Pelaku Penembakan di Pangkalan AL Florida Pernah Sebut AS 'Negara Jahat'

Novi Christiastuti - detikNews
Sabtu, 07 Des 2019 15:38 WIB
Mobil polisi mengawal sebuah ambulans usai penembakan terjadi di dalam Naval Air Statuion Pensacola pada Jumat (6/12) waktu setempat (Tony Giberson/ Pensacola News Journal via AP)
Mobil polisi mengawal sebuah ambulans usai penembakan terjadi di dalam Naval Air Statuion Pensacola pada Jumat (6/12) waktu setempat (Tony Giberson/ Pensacola News Journal via AP)
Florida - Seorang personel militer Arab Saudi yang melakukan penembakan brutal di Pangkalan Angkatan Laut Amerika Serikat (AS) di Florida diketahui pernah mengecam AS sebagai 'negara jahat'. Penyelidikan terhadap motif penembakan yang menewaskan tiga orang ini terus berlangsung.

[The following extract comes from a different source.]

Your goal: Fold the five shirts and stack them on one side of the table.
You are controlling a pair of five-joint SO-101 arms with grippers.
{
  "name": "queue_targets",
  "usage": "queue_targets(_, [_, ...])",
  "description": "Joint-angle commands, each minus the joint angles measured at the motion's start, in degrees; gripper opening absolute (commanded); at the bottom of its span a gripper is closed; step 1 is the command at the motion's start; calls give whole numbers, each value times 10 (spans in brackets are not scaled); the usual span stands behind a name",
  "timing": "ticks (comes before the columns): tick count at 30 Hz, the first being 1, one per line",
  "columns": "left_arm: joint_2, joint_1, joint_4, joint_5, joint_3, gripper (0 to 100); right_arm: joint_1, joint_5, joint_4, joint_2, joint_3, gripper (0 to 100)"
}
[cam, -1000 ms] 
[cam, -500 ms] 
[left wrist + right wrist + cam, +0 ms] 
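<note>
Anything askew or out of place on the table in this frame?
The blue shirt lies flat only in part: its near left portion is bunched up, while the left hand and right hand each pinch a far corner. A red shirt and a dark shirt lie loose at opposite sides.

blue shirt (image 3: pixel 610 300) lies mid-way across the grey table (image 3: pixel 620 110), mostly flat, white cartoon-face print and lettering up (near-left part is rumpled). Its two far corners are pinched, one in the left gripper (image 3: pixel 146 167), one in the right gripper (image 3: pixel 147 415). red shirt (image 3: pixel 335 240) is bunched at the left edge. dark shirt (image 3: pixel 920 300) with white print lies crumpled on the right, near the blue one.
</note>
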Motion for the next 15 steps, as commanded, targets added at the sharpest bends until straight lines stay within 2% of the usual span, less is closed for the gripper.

Seperti dilansir AFP, Sabtu (7/12/2019), kecaman dari pelaku penembakan itu diungkapkan oleh SITE Intelligence Group yang merupakan media pemantau militan.

Penembakan di dalam salah satu ruang kelas di kompleks Naval Air Station Pensacola di Florida terjadi pada Jumat (6/12) pagi waktu setempat. Selain menewaskan 3 orang, penembakan melukai 12 orang lainnya. Pelaku ditembak mati oleh polisi yang dikerahkan ke lokasi.


Gubernur Florida, Ron DeSantis, menyebut pelaku penembakan merupakan anggota Angkatan Udara Saudi, namun tidak menyebut namanya. Secara terpisah, seorang pejabat AS yang enggan disebut namanya menyebut pelaku sebagai Mohammed Saeed Alshamrani.

Sosok Alshamrani disebut sebagai personel Angkatan Udara Saudi yang berpangkat Letnan II. Dia sedang berada di AS untuk mengikuti pelatihan di sekolah penerbangan di Naval Air Station Pensacola. Dia ikut pelatihan sejak Agustus 2017 lalu dan dijadwalkan akan selesai pada Agustus mendatang.